Ultimately, though, it is the ending I was disappointed in.  The World's End is the last of the trilogy, and it's natural that it should feel like the end of an era.  It is entirely possible Pegg, Wright and Frost will go on to make other films together, but they won't be part of the Cornetto series and, one imagines, will look further afield in terms of style and subject matter. It is right, therefore, that The World's End should be a film about homecoming, about childhood, about adulthood failing to match up to younger days - but the mistake it makes is to yield to that misery. When Tim lamented that real life just wasn't like the movies back in 1999, he made his speech, accepted it, and then danced with Daisy while they discussed porn.  When Gary King reveals that adulthood is such an anathema to his boyhood that he has actually tried to commit suicide, then goes on to head up a team of robot replicas (sorry, not robots) of his teenage best friends in the post-apocalyptic wasteland, that doesn't feel much like going out on a high.  It feels strange that two creatives who are so in touch with their fans and are surely aware of how their fans how grown up alongside them would leave them with the bitter aftertaste of the idea that yeah, your teenage years really were better.  Growing up really does suck.  Get out while you can, and avoid being an adult at all costs.  It's no coincidence that the real hero of the film was Paddy Considine's Steven who, in his blinding revelation of his love for Rosamund Pike (we've all had that moment) and subsequent soul-baring emotional honesty exhibits every admirable trait that confirms that yes, growing up isn't, in fact, the end of the world.  (And actually, speaking of, Pike's character Sam was both excellently written and acted, bar removing her from the men-only climax, so well done on progress made there.)

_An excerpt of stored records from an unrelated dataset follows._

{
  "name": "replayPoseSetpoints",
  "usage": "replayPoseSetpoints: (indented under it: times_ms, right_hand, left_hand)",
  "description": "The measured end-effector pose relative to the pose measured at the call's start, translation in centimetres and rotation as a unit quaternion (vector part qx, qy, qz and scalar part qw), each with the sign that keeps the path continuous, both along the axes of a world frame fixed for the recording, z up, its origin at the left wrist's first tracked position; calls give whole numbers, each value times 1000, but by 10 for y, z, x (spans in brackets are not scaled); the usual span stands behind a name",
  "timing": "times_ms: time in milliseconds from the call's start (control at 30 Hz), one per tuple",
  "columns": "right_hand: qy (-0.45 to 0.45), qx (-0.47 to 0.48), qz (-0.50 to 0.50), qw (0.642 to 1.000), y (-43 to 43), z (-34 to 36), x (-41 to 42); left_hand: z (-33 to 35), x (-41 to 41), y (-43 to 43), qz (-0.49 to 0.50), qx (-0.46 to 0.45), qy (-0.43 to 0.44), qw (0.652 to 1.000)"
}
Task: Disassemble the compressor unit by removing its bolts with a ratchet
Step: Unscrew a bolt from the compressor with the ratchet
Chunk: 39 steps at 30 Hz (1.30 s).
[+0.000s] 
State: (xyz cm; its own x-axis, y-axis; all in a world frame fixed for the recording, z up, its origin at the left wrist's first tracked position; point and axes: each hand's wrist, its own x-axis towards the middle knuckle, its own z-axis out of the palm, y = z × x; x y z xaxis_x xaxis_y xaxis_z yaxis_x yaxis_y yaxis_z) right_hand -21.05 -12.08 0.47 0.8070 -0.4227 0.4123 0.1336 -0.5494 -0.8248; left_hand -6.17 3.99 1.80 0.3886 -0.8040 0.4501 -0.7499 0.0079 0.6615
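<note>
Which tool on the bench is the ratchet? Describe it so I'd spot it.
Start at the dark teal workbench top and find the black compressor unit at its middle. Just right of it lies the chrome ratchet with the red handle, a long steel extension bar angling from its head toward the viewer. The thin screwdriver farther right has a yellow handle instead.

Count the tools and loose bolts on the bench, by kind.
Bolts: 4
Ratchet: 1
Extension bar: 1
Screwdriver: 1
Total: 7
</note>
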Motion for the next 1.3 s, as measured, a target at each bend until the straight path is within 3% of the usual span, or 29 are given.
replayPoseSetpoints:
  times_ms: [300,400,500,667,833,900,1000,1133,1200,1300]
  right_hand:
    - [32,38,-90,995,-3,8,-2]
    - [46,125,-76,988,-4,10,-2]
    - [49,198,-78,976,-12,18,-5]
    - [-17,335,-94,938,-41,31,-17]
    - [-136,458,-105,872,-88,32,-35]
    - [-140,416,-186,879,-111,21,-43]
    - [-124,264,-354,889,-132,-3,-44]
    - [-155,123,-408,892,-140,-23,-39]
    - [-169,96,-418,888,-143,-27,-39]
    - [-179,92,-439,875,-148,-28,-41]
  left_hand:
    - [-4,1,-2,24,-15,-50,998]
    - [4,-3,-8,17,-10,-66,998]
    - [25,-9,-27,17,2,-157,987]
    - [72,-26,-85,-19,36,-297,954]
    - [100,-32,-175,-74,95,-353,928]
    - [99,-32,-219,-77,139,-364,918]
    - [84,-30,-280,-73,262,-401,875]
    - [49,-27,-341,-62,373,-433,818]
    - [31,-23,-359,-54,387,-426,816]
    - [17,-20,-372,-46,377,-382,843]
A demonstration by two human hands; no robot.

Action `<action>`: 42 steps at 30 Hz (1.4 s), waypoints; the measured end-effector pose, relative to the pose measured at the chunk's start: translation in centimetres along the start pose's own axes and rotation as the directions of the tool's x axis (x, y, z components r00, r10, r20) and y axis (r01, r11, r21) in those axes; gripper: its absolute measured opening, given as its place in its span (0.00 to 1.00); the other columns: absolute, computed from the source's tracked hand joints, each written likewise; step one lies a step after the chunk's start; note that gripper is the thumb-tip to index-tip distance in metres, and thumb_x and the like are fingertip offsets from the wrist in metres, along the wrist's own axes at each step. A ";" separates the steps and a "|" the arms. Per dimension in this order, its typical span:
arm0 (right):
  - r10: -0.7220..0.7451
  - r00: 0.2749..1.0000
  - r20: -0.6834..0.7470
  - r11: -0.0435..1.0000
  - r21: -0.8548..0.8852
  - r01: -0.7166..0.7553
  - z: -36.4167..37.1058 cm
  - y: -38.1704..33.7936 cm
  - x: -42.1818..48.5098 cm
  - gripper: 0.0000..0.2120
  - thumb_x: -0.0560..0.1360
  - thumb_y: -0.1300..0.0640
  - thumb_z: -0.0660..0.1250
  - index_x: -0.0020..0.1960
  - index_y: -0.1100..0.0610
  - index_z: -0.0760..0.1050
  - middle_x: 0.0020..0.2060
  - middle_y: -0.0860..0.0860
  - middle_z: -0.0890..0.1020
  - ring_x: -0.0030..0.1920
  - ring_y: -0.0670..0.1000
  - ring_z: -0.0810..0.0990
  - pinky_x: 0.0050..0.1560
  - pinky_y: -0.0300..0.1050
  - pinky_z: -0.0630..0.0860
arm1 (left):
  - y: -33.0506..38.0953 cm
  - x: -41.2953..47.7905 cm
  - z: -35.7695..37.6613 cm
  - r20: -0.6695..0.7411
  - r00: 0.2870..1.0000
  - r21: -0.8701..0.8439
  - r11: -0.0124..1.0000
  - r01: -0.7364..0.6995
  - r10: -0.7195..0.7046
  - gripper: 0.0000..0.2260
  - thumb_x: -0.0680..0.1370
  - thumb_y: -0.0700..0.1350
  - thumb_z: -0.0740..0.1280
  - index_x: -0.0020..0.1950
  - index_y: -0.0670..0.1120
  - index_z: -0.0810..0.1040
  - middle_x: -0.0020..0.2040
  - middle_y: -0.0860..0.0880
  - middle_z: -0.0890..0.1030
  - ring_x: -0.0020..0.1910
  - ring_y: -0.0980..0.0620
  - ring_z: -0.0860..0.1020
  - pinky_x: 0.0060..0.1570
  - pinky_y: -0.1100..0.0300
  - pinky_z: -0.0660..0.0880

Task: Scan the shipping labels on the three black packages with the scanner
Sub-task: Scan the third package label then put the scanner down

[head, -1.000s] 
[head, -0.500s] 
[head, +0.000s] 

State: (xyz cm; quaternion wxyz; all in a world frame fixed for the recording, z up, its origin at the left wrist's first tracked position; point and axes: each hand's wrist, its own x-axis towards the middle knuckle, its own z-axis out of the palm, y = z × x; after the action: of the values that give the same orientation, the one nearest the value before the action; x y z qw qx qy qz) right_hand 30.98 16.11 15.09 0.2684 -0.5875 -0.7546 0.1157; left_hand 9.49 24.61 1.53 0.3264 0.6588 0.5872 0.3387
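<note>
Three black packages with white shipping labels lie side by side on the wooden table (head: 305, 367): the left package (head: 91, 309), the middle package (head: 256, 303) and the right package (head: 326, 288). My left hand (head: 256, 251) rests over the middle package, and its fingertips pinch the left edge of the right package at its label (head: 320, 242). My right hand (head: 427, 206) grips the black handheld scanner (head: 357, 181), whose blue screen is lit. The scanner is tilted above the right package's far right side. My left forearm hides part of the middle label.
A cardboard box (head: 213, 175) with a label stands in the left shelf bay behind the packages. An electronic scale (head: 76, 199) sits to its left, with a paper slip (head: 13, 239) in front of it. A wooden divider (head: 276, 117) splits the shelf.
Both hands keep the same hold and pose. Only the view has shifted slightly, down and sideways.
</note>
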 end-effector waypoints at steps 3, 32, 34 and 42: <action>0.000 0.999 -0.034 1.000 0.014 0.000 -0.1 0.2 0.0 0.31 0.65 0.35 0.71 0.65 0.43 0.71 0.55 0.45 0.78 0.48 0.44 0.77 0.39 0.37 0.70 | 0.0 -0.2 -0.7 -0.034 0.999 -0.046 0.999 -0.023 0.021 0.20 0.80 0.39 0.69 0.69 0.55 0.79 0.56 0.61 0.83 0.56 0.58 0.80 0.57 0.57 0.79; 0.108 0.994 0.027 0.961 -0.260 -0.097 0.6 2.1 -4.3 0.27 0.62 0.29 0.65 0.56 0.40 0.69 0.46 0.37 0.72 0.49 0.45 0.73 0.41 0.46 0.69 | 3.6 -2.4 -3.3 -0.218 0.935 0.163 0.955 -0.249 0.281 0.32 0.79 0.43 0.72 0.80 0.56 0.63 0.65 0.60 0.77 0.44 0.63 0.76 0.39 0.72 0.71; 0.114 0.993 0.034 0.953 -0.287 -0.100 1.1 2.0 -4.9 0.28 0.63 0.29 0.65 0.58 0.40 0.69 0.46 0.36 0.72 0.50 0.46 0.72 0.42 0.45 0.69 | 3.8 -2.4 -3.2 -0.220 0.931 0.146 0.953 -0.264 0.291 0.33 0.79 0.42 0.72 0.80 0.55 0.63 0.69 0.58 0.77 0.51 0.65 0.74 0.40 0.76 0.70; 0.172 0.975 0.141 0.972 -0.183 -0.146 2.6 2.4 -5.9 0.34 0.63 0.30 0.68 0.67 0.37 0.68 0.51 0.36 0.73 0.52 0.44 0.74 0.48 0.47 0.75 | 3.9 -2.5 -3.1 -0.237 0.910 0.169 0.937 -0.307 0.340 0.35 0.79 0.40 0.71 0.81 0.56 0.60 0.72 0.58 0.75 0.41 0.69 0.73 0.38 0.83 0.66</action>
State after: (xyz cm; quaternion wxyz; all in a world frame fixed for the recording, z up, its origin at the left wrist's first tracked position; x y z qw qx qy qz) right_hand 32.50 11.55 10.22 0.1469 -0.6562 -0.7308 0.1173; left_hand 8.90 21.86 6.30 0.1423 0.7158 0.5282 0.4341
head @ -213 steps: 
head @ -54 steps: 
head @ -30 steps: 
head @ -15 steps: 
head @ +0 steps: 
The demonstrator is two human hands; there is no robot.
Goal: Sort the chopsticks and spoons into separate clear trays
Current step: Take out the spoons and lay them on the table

I suppose, in the end, the reasons I'm dissatisfied with The World's End are a reflection of me, not the film.  I feel like its message could have been an acknowledgement that growing up is necessary, that it generates new experiences that can be as fulfilling as those had in youth, even if not as technicolouredly hedonistic.  But perhaps here that would have been a saccharine Hollywood ending (and kind of the ending of Shaun anyway), and had I seen that, I might have been disappointed in Wright and Pegg, which is far far worse than being saddened.  As it is, the message is simply a little confused (you don't have to grow up if you're suicidal?) and the ending might have made me want to retire to bed with the X Men cartoon on full blast, but that's fairly standard for many members of my generation: we are the arrested development man-babies ('maybes') who might be just about pulling off a semblance of adulthood (jobs, flats, relationships) but our minds are clearly elsewhere - just look at any 'nostalgic' article on Buzzfeed.  Which, ironically, puts us right back at Spaced, making Shaun and The World's End pretty dire warnings about what's ahead.  I think I speak for us all, though, when I say that some days I'd rather face a zombie apocalypse or a hoard of bodysnatchers than my student loans or the Central line in summer - so in that sense, Pegg, Wright and, unforgettably, Hynes have created the most bittersweet wish fulfilment fantasies of all.


*This seems to be happening a lot lately with comedies.  There's nothing worse than the emotional sucker punch you get when you realise you're not laughing any more.
**Hey, it could happen.
***I am allowed to have favourite moments on commentary tracks, it does not betoken a misspent youth.